Thursday

2/7/2003

2/7/2003 - 12:00

FROM SPAIN TO MARBLEHEAD

When the office assistant gave the note to my Spanish teacher I naturally assumed it was about me and that I was in some kind of trouble. As I walked the halls with the kind lady to the Parkside Jr. high office she told me about the trouble. A dentist appointment. My mother, perhaps born of her own fears, would spare her children from worry by springing the news only minutes before any mouth-doctoring.

I sat still in the glazed brick school office, the relief of not being in a jackpot offset by the thought of sharp pointy objects poking at my teeth. Just as my stomach acids rose to an intolerable level, my father walked in to sign me out for the day. This struck me as odd; my mother the one who delivered us to the torturer's chair.

I climbed into his truck and found a couple hamburgers from Mitchell's tavern on the seat. "I got you some lunch, Johnny, (he always called me Johnny) we're going out to the boat." Plucked from the fiery hell of the dentist's chair, I was a happy kid. Add to that the better part of a day off from school to spend with my pop on our boat and you get a memory that can be recalled warmly twenty-some-odd years later.

She was a 22' Trojan built in 1956 with a wide beam and high sides, a 100 horse grey marine inboard drive and a little cabin with a tiny toilet (head) at the bow. The old girl was alot of work to keep in shape and required constant maintainence.

Three weeks earlier, at Marblehead and headed for Kelly's island, the thrill of a wide-open throttle exploded as we hit an under water break wall. The propeller strut snapped and bent the shaft causing the boat to vibrate madly. The guideless propeller promptly sawed a hole in the hull while the wounded 'Carol Ann III' motored, sinking, back to the marina.

We pulled next to the slings, the water in the boat now at our knees, and my Dad jumped out to inspire the house boat waiting to be lifted out of the water to move. Once it was out, he shut the motor off and we drifted over the huge nylon straps-and sunk. There she was, her bow and windshield the only things visible above the water, resting in the slings. A marina employee showed up hours later to fire up the machine and lift the beaten boat from the brown water. In an area with tall weeds and a dirt path, he put her in a cradle and collected his pay. We waited long into the night, cold and hungry, for my Mom to rescue us. She and her friend got absolutely lost in the rural lakeside northern Ohio night. Mom was upset, Dad was upset and I was beat. On the warm quiet car ride home, we concocted a plan to fix the grounded cruiser.

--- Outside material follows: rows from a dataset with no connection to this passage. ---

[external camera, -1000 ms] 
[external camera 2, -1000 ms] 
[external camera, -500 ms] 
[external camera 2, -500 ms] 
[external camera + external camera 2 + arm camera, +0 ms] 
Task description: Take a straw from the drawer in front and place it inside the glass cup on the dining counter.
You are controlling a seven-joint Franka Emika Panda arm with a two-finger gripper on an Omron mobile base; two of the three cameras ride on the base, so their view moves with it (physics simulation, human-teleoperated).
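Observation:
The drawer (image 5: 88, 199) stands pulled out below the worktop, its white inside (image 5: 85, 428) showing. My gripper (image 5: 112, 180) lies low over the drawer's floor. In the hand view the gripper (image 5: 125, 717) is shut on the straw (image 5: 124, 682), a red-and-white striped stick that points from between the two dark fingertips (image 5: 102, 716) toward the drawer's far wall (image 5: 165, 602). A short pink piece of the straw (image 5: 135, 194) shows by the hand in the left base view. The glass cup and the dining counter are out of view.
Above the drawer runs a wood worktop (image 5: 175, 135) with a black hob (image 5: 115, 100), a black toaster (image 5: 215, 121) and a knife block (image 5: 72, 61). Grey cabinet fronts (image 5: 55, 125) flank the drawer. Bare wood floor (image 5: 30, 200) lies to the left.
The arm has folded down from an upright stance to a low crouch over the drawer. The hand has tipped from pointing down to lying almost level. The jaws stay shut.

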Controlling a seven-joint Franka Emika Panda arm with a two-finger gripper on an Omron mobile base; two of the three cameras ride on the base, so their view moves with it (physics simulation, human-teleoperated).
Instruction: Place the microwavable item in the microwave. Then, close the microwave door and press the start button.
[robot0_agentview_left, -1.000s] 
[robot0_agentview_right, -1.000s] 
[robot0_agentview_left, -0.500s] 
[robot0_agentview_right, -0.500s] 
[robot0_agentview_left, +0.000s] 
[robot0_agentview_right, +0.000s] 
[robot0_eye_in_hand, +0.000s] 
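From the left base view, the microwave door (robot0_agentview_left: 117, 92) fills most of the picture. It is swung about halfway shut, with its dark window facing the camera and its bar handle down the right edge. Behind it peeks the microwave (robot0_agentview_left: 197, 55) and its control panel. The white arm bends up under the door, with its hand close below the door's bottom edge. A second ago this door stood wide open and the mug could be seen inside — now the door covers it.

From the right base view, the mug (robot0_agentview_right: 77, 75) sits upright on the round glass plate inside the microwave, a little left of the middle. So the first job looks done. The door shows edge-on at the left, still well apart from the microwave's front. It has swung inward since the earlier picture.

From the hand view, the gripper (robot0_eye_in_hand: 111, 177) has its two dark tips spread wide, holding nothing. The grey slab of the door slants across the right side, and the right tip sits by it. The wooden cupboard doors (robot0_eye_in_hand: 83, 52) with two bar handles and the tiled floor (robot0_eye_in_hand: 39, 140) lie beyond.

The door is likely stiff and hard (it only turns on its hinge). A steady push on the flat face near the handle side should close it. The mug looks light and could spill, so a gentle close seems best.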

He sprung me from espanol armed with a shiny new brass shaft, prop and strut as well as an aluminum patch. We spent the day on her under-side, finally setting her gently into the water. Motoring from Marblehead to Beaver Creek Lagoon, her home, was a lesson in bliss. I learned the importance of having a plan, even if it's the wrong one, and of the splendor of effort and persistence. He did most of the work, I'm sure, but today I recall it as a team effort.

This, one of the fondest memories of my Dad, is a brick in the building of my character which he so carefully placed. Other bricks, more like flag stones, I could do without; but you take the good with the bad. On that May morning he gave his son a smile. God bless him. I hope I can bring smiles and warm thoughts to my children-for them to give to theirs.